Di antaranya adalah tidak memiliki empati, emosi dangkal, manipulatif,
pembohong, egosentris, pintar bicara, toleransi yang rendah pada frustasi, membangun
relasi yang singkat dan episodik, gaya hidup parasitik, dan melanggar norma
sosial yang persisten. Seorang psikopat selalu membuat kamuflase yang
rumit, memutar balik fakta, menebar fitnah, dan kebohongan untuk mendapatkan
kepuasan dan keuntungan dirinya sendiri.
Selengkapnya gejala
psikopat adalah sebagai berikut :1. Impulsif dan sulit mengendalikan diri. Untuk
psikopat tidak ada waktu untuk menimbang baik-buruknya tindakan yang akan
mereka lakukan dan mereka tidak peduli pada apa yang telah diperbuatnya atau
memikirkan tentang masa depan. Pengidap juga mudah terpicu amarahnya akan
hal-hal kecil, mudah bereaksi terhadap kekecewaan, kegagalan, kritik, dan mudah
menyerang orang hanya karena hal sepele.
2. Sering berbohong, fasih dan dangkal. Psikopat
seringkali pandai melucu dan pintar bicara, secara khas berusaha tampil dengan
pengetahuan di bidang sosiologi, psikiatri, kedokteran, psikologi, filsafat,
puisi, sastra, dan lain-lain. Seringkali pandai mengarang cerita yang
membuatnya positif, dan bila ketahuan berbohong mereka tak peduli dan akan
menutupinya dengan mengarang kebohongan lainnya dan mengolahnya seakan-akan itu
fakta.
3. Manipulatif dan curang. Psikopat juga sering
menunjukkan emosi dramatis walaupun sebenarnya mereka tidak sungguh-sungguh.
Mereka juga tidak memiliki respon fisiologis yang secara normal diasosiasikan
dengan rasa takut seperti tangan berkeringat, jantung berdebar, mulut kering,
tegang, gemetar -- bagi psikopat hal ini tidak berlaku. Karena itu psikopat
seringkali disebut dengan istilah "dingin".
4. Egosentris dan menganggap dirinya hebat.
5. Tidak punya rasa sesal dan rasa bersalah. Meski
kadang psikopat mengakui perbuatannya namun ia sangat meremehkan atau
menyangkal akibat tindakannya dan tidak memiliki alasan untuk peduli.

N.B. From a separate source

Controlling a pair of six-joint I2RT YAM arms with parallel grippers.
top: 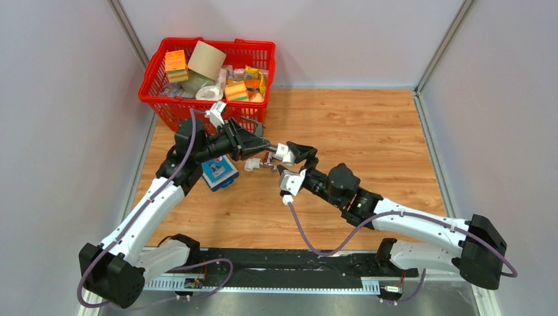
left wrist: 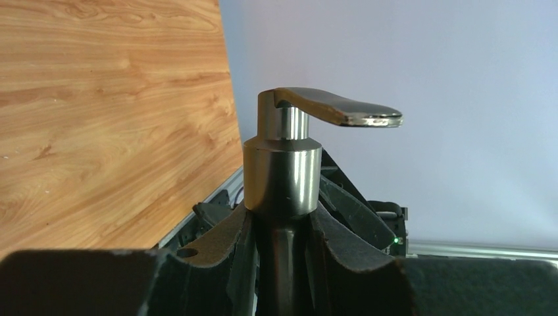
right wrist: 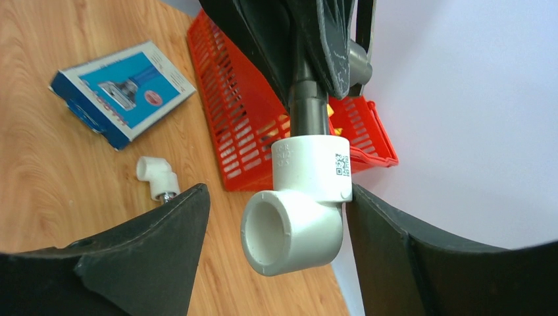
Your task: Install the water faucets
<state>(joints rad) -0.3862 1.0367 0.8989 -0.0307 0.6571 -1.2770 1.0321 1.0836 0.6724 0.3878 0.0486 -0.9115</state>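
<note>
My left gripper [top: 258,150] [left wrist: 283,237] is shut on the dark grey water faucet [left wrist: 283,171], whose flat lever handle [left wrist: 342,108] points right above the pads. A white elbow fitting [right wrist: 303,210] [top: 284,153] hangs on the faucet's lower end. My right gripper [right wrist: 273,230] [top: 286,164] stands open around this elbow; the right finger [right wrist: 395,250] touches it, the left finger [right wrist: 158,250] is apart. A second white elbow [right wrist: 156,176] [top: 252,164] with a bit of chrome lies on the table.
A blue-and-white box [top: 218,172] [right wrist: 122,92] lies on the wooden table beside the left arm. A red basket [top: 155,76] [right wrist: 250,131] full of several items stands at the back left. Grey walls enclose the table.
</note>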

6. Senang melakukan pelanggaran dan bermasalah
perilaku di masa kecil.
7. Kurang empati. Bagi psikopat memotong kepala
ayam dan memotong kepala orang, tidak ada bedanya.
8. Psikopat juga teguh dalam bertindak agresif,
menantang nyali dan perkelahian, jam tidur larut dan sering keluar rumah.
9. Tidak mampu bertanggung jawab dan melakukan
hal-hal demi kesenangan belaka.
10. Sikap antisosial di usia dewasa.